A few days later Richard revoked the charter of emancipation he had granted to the crowd at Mile End, on the ground that it had been extorted from him by violence. He travelled to Essex in order to observe the aftermath of the now extinguished revolt. A group of villagers there asked him to remain faithful to the pledges he had made to them a few days before. His retort, as described by one contemporary chronicler, is worth recording for the insight it shows into the temperament of the king. ‘You wretches’, he said, ‘are detestable both on land and on sea. You seek equality with the lords, but you are unworthy to live. Give this message to your fellows: rustics you are, and rustics you will always be. You will remain in bondage, not as before, but incomparably harsher. For as long as we live we will strive to suppress you, and your misery will be an example to posterity.’ A parliament was called later in the year, where it was proposed that the state of bondage known as villeinage should be abolished. The Lords and the Commons, their vital interests as landlords at stake, unanimously voted against any such action. This marked the essential conclusion of the rebellion.

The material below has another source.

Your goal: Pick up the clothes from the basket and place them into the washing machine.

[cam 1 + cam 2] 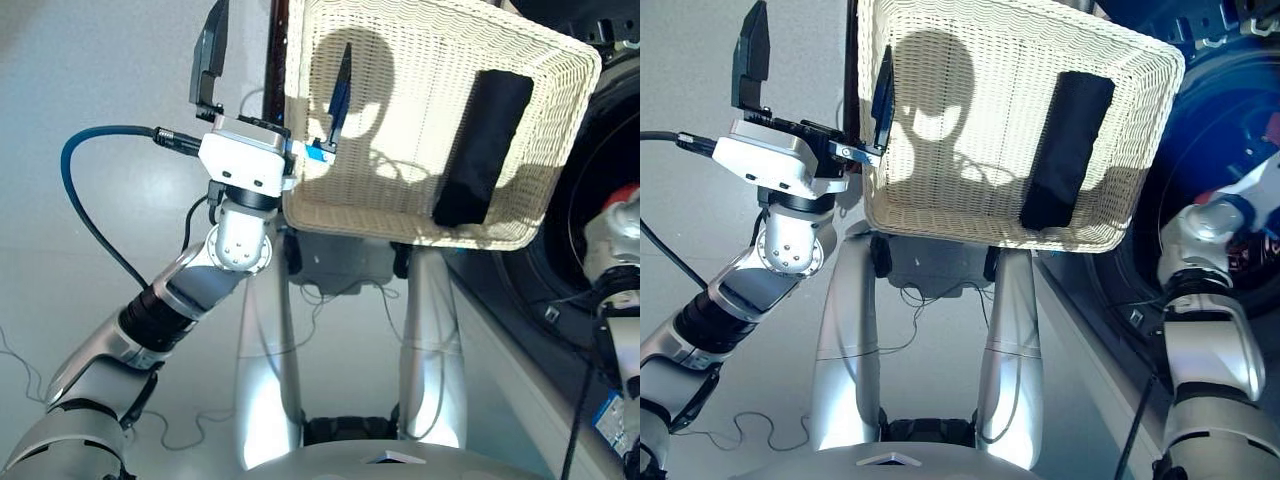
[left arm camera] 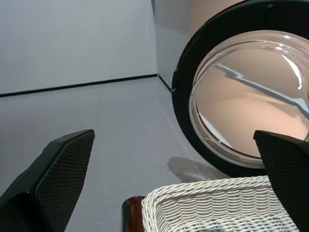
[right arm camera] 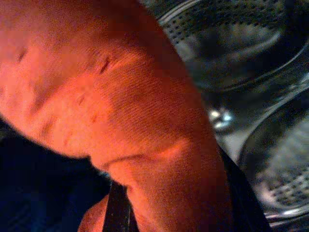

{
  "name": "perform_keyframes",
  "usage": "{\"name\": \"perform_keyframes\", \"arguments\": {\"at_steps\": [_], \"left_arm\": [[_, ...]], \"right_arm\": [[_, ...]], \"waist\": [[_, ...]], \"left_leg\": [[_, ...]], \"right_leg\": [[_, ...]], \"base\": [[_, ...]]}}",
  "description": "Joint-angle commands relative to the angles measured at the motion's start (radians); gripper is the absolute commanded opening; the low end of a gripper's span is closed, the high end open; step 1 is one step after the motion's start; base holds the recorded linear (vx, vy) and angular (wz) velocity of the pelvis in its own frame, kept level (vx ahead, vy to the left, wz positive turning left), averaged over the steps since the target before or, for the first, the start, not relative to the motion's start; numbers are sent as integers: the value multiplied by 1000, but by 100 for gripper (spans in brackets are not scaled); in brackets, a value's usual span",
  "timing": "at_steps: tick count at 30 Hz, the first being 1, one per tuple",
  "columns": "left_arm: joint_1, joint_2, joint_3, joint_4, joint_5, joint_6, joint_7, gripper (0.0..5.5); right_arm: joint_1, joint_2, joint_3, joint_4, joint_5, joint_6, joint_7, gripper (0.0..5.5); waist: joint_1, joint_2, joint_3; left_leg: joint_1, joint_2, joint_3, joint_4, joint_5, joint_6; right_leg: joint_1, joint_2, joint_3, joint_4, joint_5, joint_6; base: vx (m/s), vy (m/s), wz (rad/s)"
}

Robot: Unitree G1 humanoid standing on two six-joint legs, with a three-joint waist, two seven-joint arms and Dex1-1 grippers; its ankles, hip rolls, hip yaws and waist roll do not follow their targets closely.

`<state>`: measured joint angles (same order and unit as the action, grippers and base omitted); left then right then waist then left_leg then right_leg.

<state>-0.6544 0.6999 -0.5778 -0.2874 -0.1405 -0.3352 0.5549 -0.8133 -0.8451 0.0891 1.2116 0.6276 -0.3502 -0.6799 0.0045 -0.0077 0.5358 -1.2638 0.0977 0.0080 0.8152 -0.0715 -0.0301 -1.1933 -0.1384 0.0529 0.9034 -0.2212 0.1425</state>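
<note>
Left gripper (image 1: 275, 85) fingers apart at basket (image 1: 350, 215) left rim, black cloth (image 1: 482, 147) lying in basket right half, red-orange cloth (image 3: 120, 125) before washer (image 1: 1230, 130) drum at right, right gripper's state cannot be told, grey floor (image 1: 110, 80).

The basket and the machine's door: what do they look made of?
The basket: woven wicker or rattan, matte cream-white, its strands plainly interlaced. The door: clear domed glass or hard plastic by its glossy reflections, in a smooth black rim, probably plastic.
</note>
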Motion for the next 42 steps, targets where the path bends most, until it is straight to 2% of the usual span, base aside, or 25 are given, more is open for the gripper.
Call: {"name": "perform_keyframes", "arguments": {"at_steps": [1,2,8,11,15,20,22,27,28,32,33,34,35,36,37,38,39,42], "left_arm": [[-5,-19,-25,-130,-4,-65,-7,550],[-3,-17,-23,-130,-7,-66,-9,550],[8,-26,-6,-132,-21,-68,-20,550],[11,-42,6,-129,-26,-67,-19,550],[22,-70,28,-121,-25,-64,-10,550],[34,-87,48,-115,-26,-61,3,550],[43,-101,62,-113,-25,-55,8,550],[56,-104,70,-108,-24,-45,5,550],[58,-102,74,-107,-26,-45,2,550],[73,-94,81,-113,-33,-40,-1,550],[75,-93,82,-115,-34,-37,-2,550],[93,-94,77,-114,-36,-37,-1,550],[94,-90,77,-114,-37,-36,-1,550],[85,-85,83,-116,-37,-34,0,550],[101,-87,80,-113,-38,-34,1,550],[89,-84,87,-113,-42,-35,-1,550],[103,-86,83,-110,-45,-36,-2,550],[110,-90,85,-113,-55,-40,-6,550]], "right_arm": [[-22,-154,-37,83,105,-12,8,218],[-23,-155,-40,92,123,-11,20,550],[-5,-116,-27,50,162,-31,73,550],[21,-55,-29,-15,174,-69,71,550],[84,65,-30,-196,151,-134,51,550],[153,150,-35,-378,83,-174,3,550],[213,215,-31,-511,35,-189,-5,550],[319,293,4,-695,-43,-174,16,550],[357,317,51,-794,-73,-164,54,550],[414,343,128,-940,-76,-162,148,550],[419,352,132,-947,-65,-164,156,550],[431,368,143,-946,-60,-165,156,550],[424,381,152,-955,-54,-167,155,550],[411,393,156,-963,-50,-167,156,550],[419,401,168,-963,-51,-165,157,550],[399,406,175,-967,-53,-159,162,550],[408,414,186,-965,-51,-156,165,550],[398,421,215,-972,-39,-147,191,550]], "waist": [[-11,54,-16],[-10,54,-16],[-14,49,-16],[-18,44,-16],[-27,35,-16],[-35,26,-16],[-44,22,-16],[-52,10,-16],[-55,6,-16],[-57,0,-16],[-58,0,-16],[-55,2,-16],[-55,3,-16],[-56,2,-16],[-54,3,-16],[-55,3,-16],[-53,4,-16],[-51,4,-16]], "left_leg": [[76,32,25,13,-99,-51],[76,31,24,13,-99,-51],[81,31,26,2,-93,-49],[84,32,27,-4,-90,-50],[87,35,31,-20,-86,-45],[88,36,38,-26,-85,-43],[86,38,37,-28,-85,-41],[88,39,40,-29,-86,-38],[84,40,40,-27,-85,-36],[84,40,41,-28,-83,-35],[85,39,40,-29,-82,-35],[114,39,35,-16,-119,-40],[111,39,35,-18,-114,-40],[85,39,40,-30,-81,-34],[113,39,35,-16,-116,-40],[85,39,40,-31,-79,-34],[114,41,36,-17,-115,-40],[113,40,36,-15,-115,-40]], "right_leg": [[-39,16,-21,-31,39,-36],[-38,15,-21,-31,40,-36],[-29,18,-19,-46,50,-38],[-24,22,-19,-56,54,-40],[-20,30,-15,-80,62,-43],[-22,36,-9,-88,67,-43],[-27,39,-6,-92,68,-45],[-27,42,0,-95,69,-45],[-31,44,2,-96,72,-46],[-31,44,3,-97,71,-47],[-30,43,2,-97,72,-47],[-1,43,2,-80,38,-44],[-5,43,2,-82,41,-44],[-30,42,1,-96,74,-48],[-1,41,0,-81,39,-45],[-27,41,-1,-99,75,-48],[1,40,-3,-81,40,-45],[0,40,-3,-81,42,-45]], "base": [[0,0,0],[0,0,0],[0,0,0],[0,0,0],[0,0,0],[0,0,0],[0,0,0],[0,0,0],[0,0,0],[0,0,0],[102,-7,-65],[94,-5,-29],[0,0,0],[0,0,0],[-81,-5,-2],[100,-2,3],[0,0,0],[32,-3,-1]]}}
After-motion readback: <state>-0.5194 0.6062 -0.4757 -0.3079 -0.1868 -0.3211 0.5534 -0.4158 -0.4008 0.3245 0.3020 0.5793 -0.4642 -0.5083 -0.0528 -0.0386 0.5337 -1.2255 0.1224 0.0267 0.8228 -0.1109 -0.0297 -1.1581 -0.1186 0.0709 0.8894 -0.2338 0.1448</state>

In some areas, such as the recalcitrant county of Essex, the punishments were harsh. The leaders of the rebels were beheaded. John Ball was arrested in St Albans, where he was hanged, drawn and quartered. Wat Tyler had gone before him. After their deaths, they were enshrined as heroes in folk memory. Yet in other regions the reaction of the authorities was more moderate than might have been expected. It is clear that they did not wish to inflame a still dangerous situation.

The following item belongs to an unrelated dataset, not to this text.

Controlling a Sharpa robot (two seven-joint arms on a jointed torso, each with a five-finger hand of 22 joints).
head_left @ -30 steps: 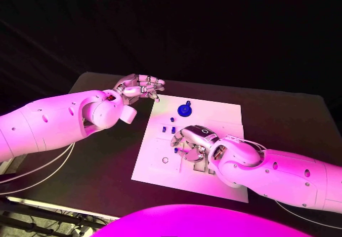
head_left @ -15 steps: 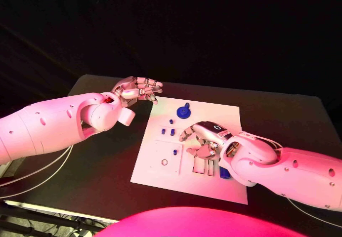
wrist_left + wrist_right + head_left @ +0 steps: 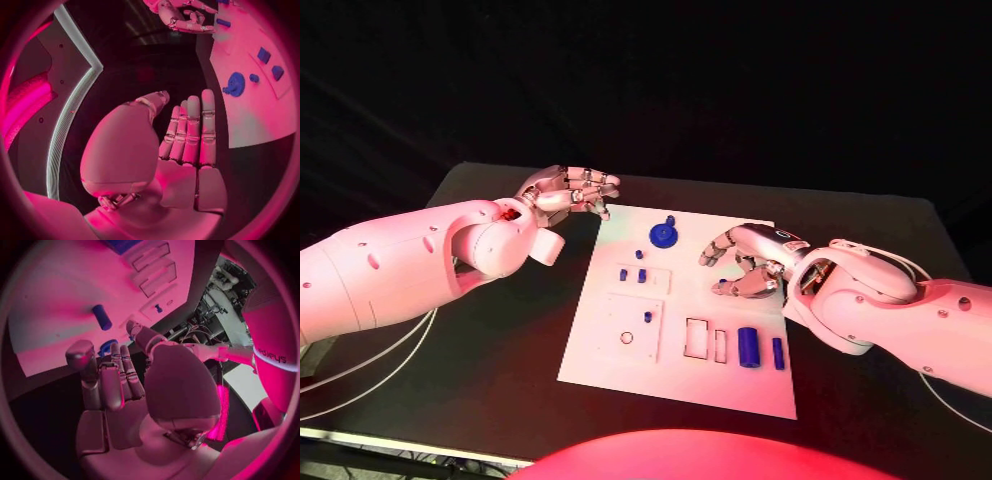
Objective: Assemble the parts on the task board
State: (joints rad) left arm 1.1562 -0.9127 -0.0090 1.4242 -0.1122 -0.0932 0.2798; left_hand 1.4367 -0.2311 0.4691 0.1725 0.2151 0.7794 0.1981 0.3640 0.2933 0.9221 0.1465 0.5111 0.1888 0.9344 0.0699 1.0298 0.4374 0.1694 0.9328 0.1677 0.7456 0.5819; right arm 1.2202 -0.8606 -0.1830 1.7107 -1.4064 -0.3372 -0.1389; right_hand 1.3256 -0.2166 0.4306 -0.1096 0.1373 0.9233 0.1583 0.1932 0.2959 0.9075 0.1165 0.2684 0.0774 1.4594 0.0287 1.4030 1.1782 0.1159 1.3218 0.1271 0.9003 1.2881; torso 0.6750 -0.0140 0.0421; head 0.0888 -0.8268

The unsuccessful rebellion has been called in retrospect ‘the peasants’ revolt’, suggesting that the rebels came from the lowest agricultural class. But the court records show that the participants were generally the leaders of village life, and acted as bailiffs, constables and jurors in their neighbourhoods. It can be argued that these men, far from being accidental or opportunistic rebels, were in fact enunciating real and important grievances. They were of course protesting against the judicial commissions set up to claim the poll tax, but they were also objecting to the corruption of justice by the local magnates. The ordinances and statutes concerning labour, after the Black Death, had materially changed the role of law. It was no longer an instrument of communal justice; it had instead become the machinery of exaction designed to control and discipline the lower classes. The rebels were also protesting against an increasingly futile war, for which they had to pay. They were denouncing greedy landlords. They were violently opposed to a noble class that had shown little interest in the condition of the countryside.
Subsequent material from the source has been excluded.